La certification est un outil puissant pour défendre nos intérêts dans la cybersécurité et pour créer de la confiance dans notre marché intérieur. D'autres outils, comme l'étiquetage, la normalisation ou les investissements coordonnés dans la recherche sont tout aussi importants pour garantir la protection des droits des consommateurs européens, la protection des valeurs de l'Union et la défense des intérêts de notre industrie.

Nous avons besoin d'une coopération internationale plus étroite pour améliorer les normes de cybersécurité : définition de normes de comportement communes, adoption de codes de conduite, utilisation de normes internationales, partage d'informations, etc.

Les investissements dans la recherche et l'innovation sont essentiels pour pouvoir compter sur une base industrielle européenne solide et de premier plan dans un plus grand nombre de domaines de l'économie numérique, y compris la cybersécurité.
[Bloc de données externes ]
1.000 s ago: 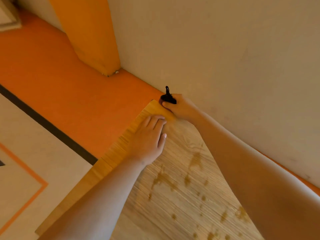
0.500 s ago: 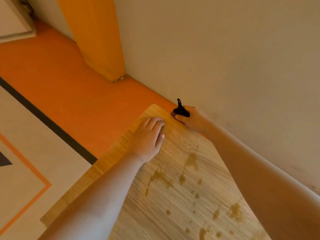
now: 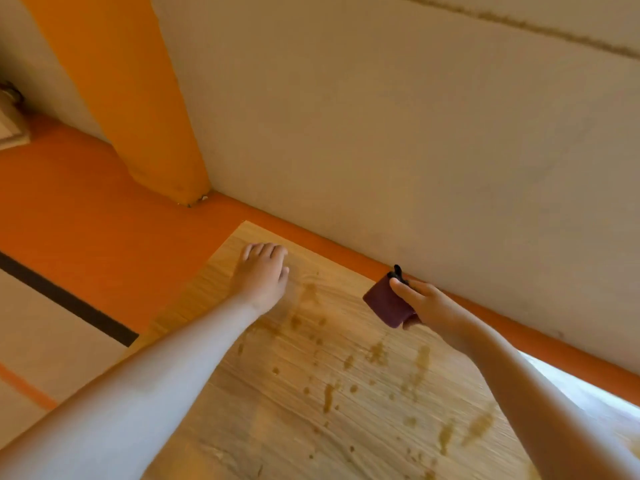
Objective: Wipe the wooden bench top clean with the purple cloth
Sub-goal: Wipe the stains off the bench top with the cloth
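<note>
From the head camera, the pale wooden bench top with fine straight grain [image 3: 242, 427] runs away towards a cream plastered wall [image 3: 381, 133], its far corner set over an orange floor beside a square orange pillar [image 3: 138, 116]. The left hand [image 3: 261, 278] lies flat near that far corner, fingers straight and close together, gripping nothing; it likely serves as a brace for the reach. The right hand [image 3: 433, 306] is at the bench's back edge, close to the wall, with thumb and fingers pinched on a small folded dark purple cloth [image 3: 388, 303], a short black loop [image 3: 398, 271] sticking up from its top. Whether the cloth touches the wood cannot be told. Folding it into a compact pad probably gives a firm wiping face. Brown splashes and drips [image 3: 377, 351] are scattered across the boards between and below the two hands, so most of the wiping appears to lie ahead
</note>
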### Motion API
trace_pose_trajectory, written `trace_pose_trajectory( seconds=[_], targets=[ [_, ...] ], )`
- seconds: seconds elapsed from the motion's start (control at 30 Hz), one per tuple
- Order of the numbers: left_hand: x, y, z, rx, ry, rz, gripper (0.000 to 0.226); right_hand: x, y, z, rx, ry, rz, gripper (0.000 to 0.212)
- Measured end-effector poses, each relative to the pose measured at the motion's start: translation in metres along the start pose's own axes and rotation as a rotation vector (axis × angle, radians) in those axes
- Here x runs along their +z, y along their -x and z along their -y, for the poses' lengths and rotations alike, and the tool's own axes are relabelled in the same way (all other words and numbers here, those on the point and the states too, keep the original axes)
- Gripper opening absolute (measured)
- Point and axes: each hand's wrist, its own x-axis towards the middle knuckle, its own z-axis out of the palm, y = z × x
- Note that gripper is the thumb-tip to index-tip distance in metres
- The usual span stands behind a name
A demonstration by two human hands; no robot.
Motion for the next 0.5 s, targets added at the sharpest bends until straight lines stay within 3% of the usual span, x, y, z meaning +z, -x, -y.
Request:
trace_pose_trajectory(
  seconds=[0.13,0.27,0.4,0.5],
  targets=[
    [-0.03,0.062,-0.07,-0.003,0.459,0.118,0.019,0.015,0.064,-0.02,-0.021,-0.365,0.035,0.037],
    [-0.058,0.137,-0.117,-0.072,0.831,0.207,0.017,0.035,0.121,-0.034,-0.078,-0.568,0.034,0.031],
    [-0.064,0.196,-0.124,-0.17,1.078,0.185,0.014,0.061,0.168,-0.051,-0.115,-0.603,-0.001,0.024],
    [-0.062,0.227,-0.114,-0.238,1.056,0.192,0.012,0.082,0.185,-0.06,-0.106,-0.528,-0.037,0.024]
  ],
)
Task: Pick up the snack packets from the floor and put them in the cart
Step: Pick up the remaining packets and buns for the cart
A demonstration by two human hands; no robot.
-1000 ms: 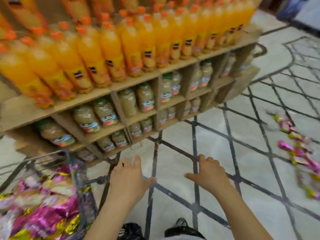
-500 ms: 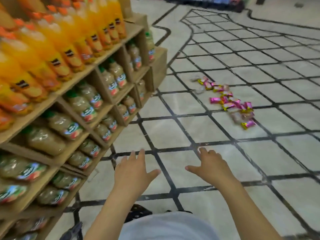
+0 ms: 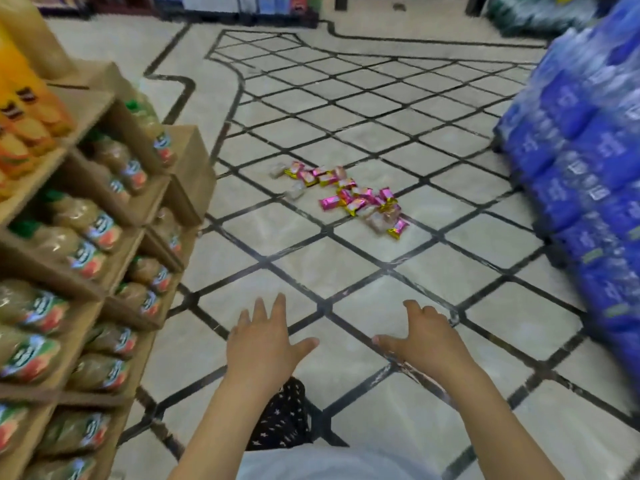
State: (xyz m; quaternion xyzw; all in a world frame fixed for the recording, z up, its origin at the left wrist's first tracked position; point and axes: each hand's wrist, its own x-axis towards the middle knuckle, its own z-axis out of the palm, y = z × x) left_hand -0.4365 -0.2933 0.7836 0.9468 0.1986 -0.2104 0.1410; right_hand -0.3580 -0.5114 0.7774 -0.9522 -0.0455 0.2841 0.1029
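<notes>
Several pink and gold snack packets (image 3: 349,197) lie scattered in a loose heap on the tiled floor, ahead of me and out of reach. My left hand (image 3: 266,344) is held out in front, palm down, fingers spread and holding nothing. My right hand (image 3: 420,341) hovers beside it, also palm down and empty, its fingers loosely bent. Both hands are well short of the packets. The cart is out of view.
A wooden shelf unit (image 3: 104,209) stocked with juice bottles fills the left side. Stacked blue water-bottle packs (image 3: 581,174) stand along the right. Pale floor tiles with dark lines (image 3: 346,265) lie between them. More shelves run along the far back.
My view has swung right, away from the cart, which has left the frame. The packets now lie straight ahead and the blue packs have come into view. Both hands stay empty.
</notes>
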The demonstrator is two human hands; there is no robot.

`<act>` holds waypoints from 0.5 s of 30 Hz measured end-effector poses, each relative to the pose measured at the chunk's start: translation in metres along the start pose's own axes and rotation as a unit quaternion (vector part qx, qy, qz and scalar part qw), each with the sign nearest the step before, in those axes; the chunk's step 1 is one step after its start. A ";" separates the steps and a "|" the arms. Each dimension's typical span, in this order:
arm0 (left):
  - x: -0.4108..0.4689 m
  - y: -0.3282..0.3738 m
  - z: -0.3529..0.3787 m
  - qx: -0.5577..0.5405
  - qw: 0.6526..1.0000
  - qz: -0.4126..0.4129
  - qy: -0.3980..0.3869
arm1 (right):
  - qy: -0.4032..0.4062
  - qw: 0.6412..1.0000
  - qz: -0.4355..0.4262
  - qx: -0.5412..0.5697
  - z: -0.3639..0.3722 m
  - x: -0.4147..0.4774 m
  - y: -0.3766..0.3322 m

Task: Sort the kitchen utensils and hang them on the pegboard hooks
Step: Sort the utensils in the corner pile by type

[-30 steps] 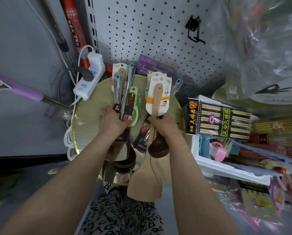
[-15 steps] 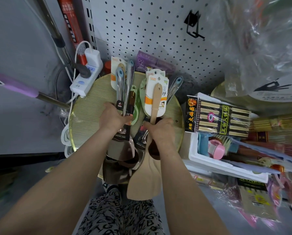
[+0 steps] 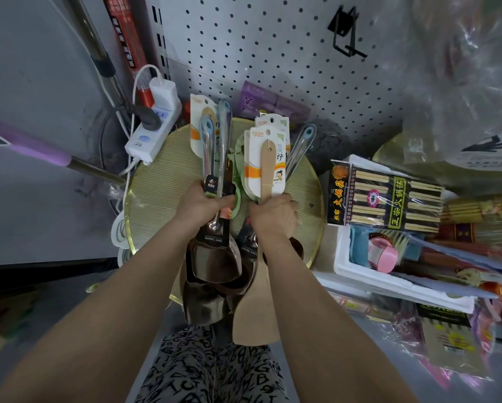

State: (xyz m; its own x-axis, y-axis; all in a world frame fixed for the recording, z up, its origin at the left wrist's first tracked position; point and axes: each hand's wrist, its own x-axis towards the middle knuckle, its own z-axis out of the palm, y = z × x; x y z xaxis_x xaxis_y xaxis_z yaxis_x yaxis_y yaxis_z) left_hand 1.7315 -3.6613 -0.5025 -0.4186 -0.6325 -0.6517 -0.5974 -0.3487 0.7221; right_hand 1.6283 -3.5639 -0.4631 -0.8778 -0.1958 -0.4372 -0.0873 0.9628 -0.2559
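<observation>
Below the pegboard (image 3: 273, 53), two bundles of utensils are held over a round woven mat (image 3: 153, 193). The left hand (image 3: 199, 203) is closed round a bundle of steel turners (image 3: 215, 257). Their blue-tipped handles stand above the grip, pointing toward the pegboard, and their shiny blades hang below the wrist. The right hand (image 3: 273, 216) is closed round a wooden spatula (image 3: 265, 167) together with other carded utensils. The spatula's handle rises above the grip in front of a white and orange card (image 3: 254, 158), and its broad blade is seen below, between the two forearms. A steel handle (image 3: 299, 149) slants out from behind the card to the right. The two bundles are held just beside each other, and their blades overlap. A black hook (image 3: 344, 33) is fixed high on the pegboard, well apart from both bundles.

To the right, a white box (image 3: 343, 257) is seen holding a pink tub (image 3: 382, 255), some blue items and long packets. A chopstick pack (image 3: 383, 199) lies across its far rim. A power strip (image 3: 153, 126) is propped at the mat's left edge.
</observation>
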 end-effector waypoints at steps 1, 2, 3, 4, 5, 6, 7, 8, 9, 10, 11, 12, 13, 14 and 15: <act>-0.002 0.000 -0.002 0.006 1.000 0.003 0.004 | 0.002 1.000 -0.005 -0.001 0.001 -0.001 -0.002; -0.007 0.003 -0.006 0.024 1.000 0.009 0.012 | -0.001 1.000 -0.010 0.004 0.002 -0.001 -0.003; -0.011 0.004 -0.010 0.043 0.999 0.014 0.020 | -0.009 1.000 -0.010 0.017 0.002 -0.002 -0.005; -0.012 0.004 -0.014 0.054 0.998 0.017 0.025 | -0.019 0.999 -0.011 0.028 0.003 -0.002 -0.006; -0.013 0.003 -0.019 0.058 0.998 0.019 0.025 | -0.028 0.999 -0.010 0.038 0.003 -0.003 -0.007; -0.014 0.002 -0.024 0.059 0.998 0.018 0.022 | -0.034 0.998 -0.008 0.044 0.003 -0.002 -0.008; -0.014 -0.001 -0.029 0.061 0.998 0.018 0.020 | -0.037 0.998 -0.006 0.048 0.003 -0.003 -0.008; -0.014 -0.003 -0.033 0.061 0.998 0.019 0.020 | -0.037 0.998 -0.005 0.048 0.004 -0.004 -0.008; -0.015 -0.006 -0.036 0.057 0.998 0.021 0.021 | -0.036 0.998 -0.006 0.047 0.004 -0.005 -0.009; -0.016 -0.008 -0.038 0.053 0.998 0.020 0.022 | -0.035 0.998 -0.010 0.046 0.005 -0.006 -0.010; -0.016 -0.010 -0.039 0.046 0.999 0.019 0.020 | -0.035 0.998 -0.015 0.048 0.006 -0.007 -0.010; -0.018 -0.011 -0.039 0.041 0.999 0.014 0.018 | -0.035 0.998 -0.020 0.052 0.006 -0.007 -0.010; -0.020 -0.012 -0.039 0.033 0.999 0.010 0.015 | -0.037 0.997 -0.027 0.058 0.005 -0.007 -0.010; -0.021 -0.013 -0.039 0.026 1.000 0.008 0.013 | -0.040 0.997 -0.032 0.062 0.003 -0.007 -0.011; -0.022 -0.015 -0.039 0.018 1.000 0.005 0.011 | -0.041 0.996 -0.037 0.065 0.001 -0.007 -0.012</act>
State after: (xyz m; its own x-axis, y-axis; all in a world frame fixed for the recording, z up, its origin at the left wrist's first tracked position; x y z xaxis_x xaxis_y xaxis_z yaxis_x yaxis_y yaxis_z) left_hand 1.7764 -3.6696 -0.4902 -0.4099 -0.6505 -0.6393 -0.6173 -0.3182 0.7195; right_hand 1.6358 -3.5742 -0.4583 -0.8291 -0.2848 -0.4812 -0.0839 0.9142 -0.3964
Le Centre de compétences de l'Union européenne en matière de cybersécurité et le réseau des centres de coordination nationaux deviendront le troisième pilier de la cybersécurité européenne. La contribution du Centre sera importante pour assurer une meilleure coordination des priorités et des ressources en matière de cybersécurité au sein de l'Union européenne et apporter de l'innovation.

Au cours des cinq dernières années, l'Union européenne a pris de nombreuses mesures pour sécuriser le cyberespace européen. Des initiatives législatives et organisationnelles parallèles ont été lancées. Elles ont permis d'améliorer le partage d'informations et la réponse collective aux incidents dans les institutions de l'Union européenne et les différents États membres.
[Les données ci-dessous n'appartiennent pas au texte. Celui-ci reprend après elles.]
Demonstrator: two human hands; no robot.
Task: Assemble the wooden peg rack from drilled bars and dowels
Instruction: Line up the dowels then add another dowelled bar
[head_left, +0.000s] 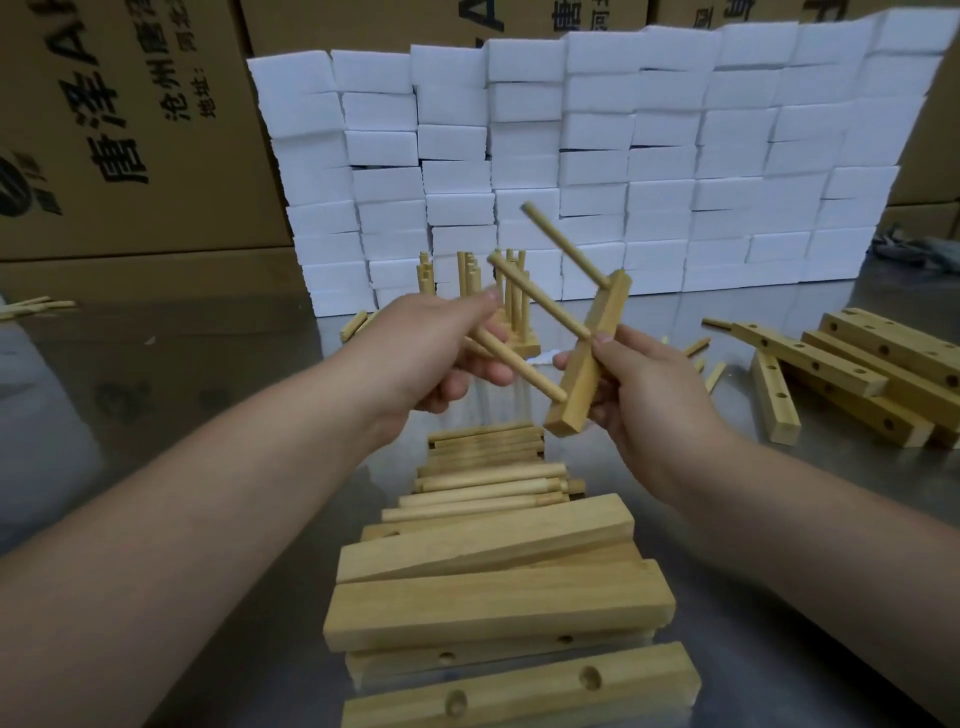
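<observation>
Peg rack (540, 301), half built, hangs tilted above the middle of the steel table (156, 364), between my two hands. At far left a few loose dowels (36, 306) lie under the printed cartons (130, 130), cut off by the frame edge. My left hand (431, 353) has its fingers curled round the lowest dowel (524, 371), thumb on top; the hand covers that dowel's far end. Behind it stand more upright pegs (511, 280), their base mostly hidden. Three dowels sit in the bar (610, 306). My right hand (654, 395) pinches that bar, thumb on its face, the other fingers largely hidden behind it. At right, drilled bars (857, 364) lie piled, running out of view.
</observation>
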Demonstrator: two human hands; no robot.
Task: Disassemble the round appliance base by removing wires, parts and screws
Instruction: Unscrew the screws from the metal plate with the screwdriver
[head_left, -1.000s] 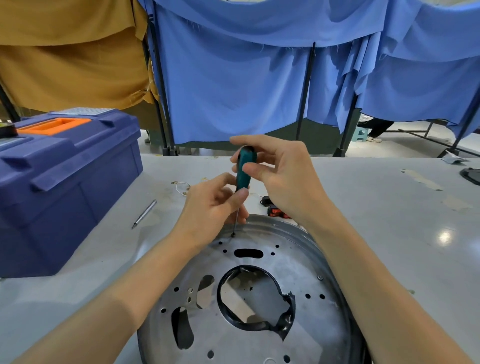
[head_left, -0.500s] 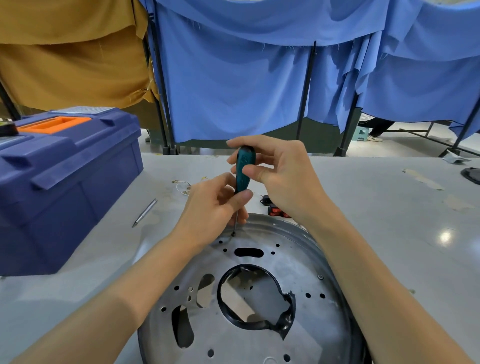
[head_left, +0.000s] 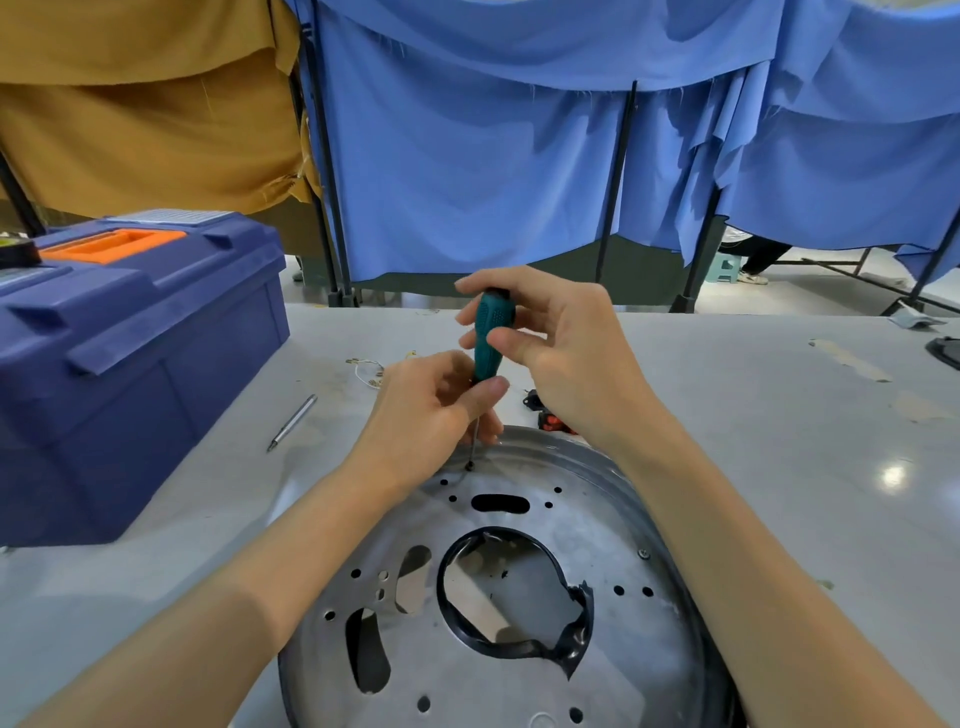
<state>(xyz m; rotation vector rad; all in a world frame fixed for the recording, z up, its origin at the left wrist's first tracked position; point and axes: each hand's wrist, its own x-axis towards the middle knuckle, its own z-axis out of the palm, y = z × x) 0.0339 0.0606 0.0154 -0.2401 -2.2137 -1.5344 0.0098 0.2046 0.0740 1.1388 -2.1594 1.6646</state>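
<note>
Still: screwdriver (head_left: 491, 332) upright, tip on screw (head_left: 470, 465) at base (head_left: 623, 649) far rim; right hand (head_left: 561, 358) fingers clamped round handle, left hand (head_left: 431, 415) pinching shaft; positions unchanged.

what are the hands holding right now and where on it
The right hand grips the screwdriver by its teal handle; the left hand pinches its thin shaft just below the handle.

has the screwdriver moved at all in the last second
No. The screwdriver stands upright as before, its tip at the same hole near the far rim of the round base, just beyond the oblong slot.
</note>
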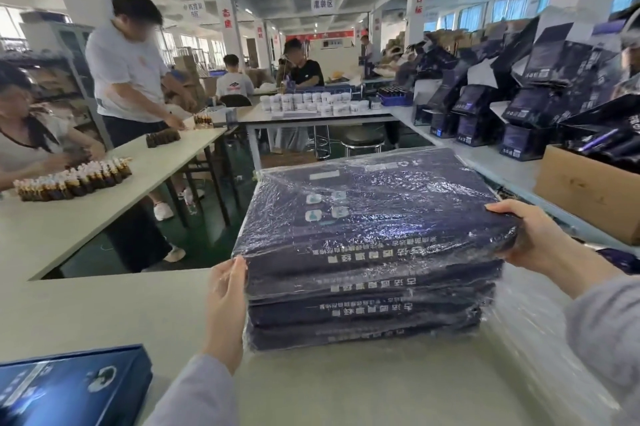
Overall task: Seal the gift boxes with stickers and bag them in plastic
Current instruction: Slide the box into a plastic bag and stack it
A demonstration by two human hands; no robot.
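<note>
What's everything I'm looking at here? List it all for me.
stack of bagged gift boxes: about four, dark blue, centre
single gift box: one, bright blue, near left
cardboard box: one, brown, right
gift cartons: many, dark, piled far right
bottles: many, brown, left
jars: many, white, far middle
workers: several, left and far back
left hand: one, flat against stack's left side
right hand: one, grips stack's top right edge

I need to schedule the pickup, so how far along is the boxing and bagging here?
Done: a stack of bagged boxes sits on the table. In hand: the right hand grips the top box while the left hand presses the stack's side. Left: the blue box nearby looks unbagged, and many open dark boxes wait on the right.
</note>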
Nous avons subi davantage d'attaques pendant la pandémie de covid-19. Le partage de données et d'informations et la coopération au sein de l'Union européenne sont bénéfiques pour tous les participants. Ils permettent de mettre en commun les connaissances communes, d'identifier des tendances actuelles et futures, de repérer des lacunes et d'améliorer considérablement nos capacités d'arrêter les auteurs d'attaques.
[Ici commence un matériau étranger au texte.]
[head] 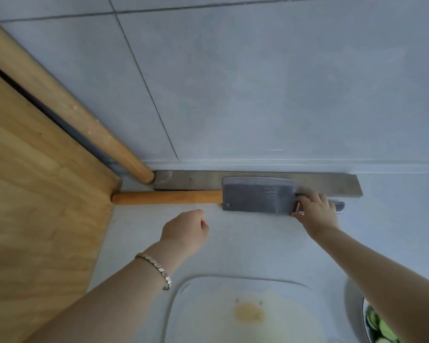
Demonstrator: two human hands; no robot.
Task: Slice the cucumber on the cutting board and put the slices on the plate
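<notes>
A steel cleaver (258, 194) lies flat against a grey knife strip (332, 184) on the tiled wall. My right hand (316, 212) grips its dark handle, whose tip shows past my fingers. My left hand (185, 232) hovers in front of the wall with its fingers curled into a fist, holding nothing. At the bottom edge lies the white cutting board (233, 293), stained yellow in the middle, with no cucumber on the visible part. Green cucumber slices (380, 326) lie on a plate (364, 315) at the bottom right, half hidden by my right forearm.
A short wooden rolling pin (166, 197) lies along the wall, just left of the cleaver blade. A longer rolling pin (60, 102) and a large wooden board (35, 206) lean at the left. The white counter (258, 243) runs between the wall and the cutting board.
</notes>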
L'Enisa va créer des formations en matière de cybersécurité et mettre en place des boucliers, les cyber shields, pour protéger les États. Nous avons besoin de clarté sur la manière de déclencher ces actions. L'unité conjointe pourra être le lieu de réponse au niveau technique en cas de crise. Notre agence est prête à utiliser pleinement son mandat. Elle contribuera à cette unité pour la cybersécurité.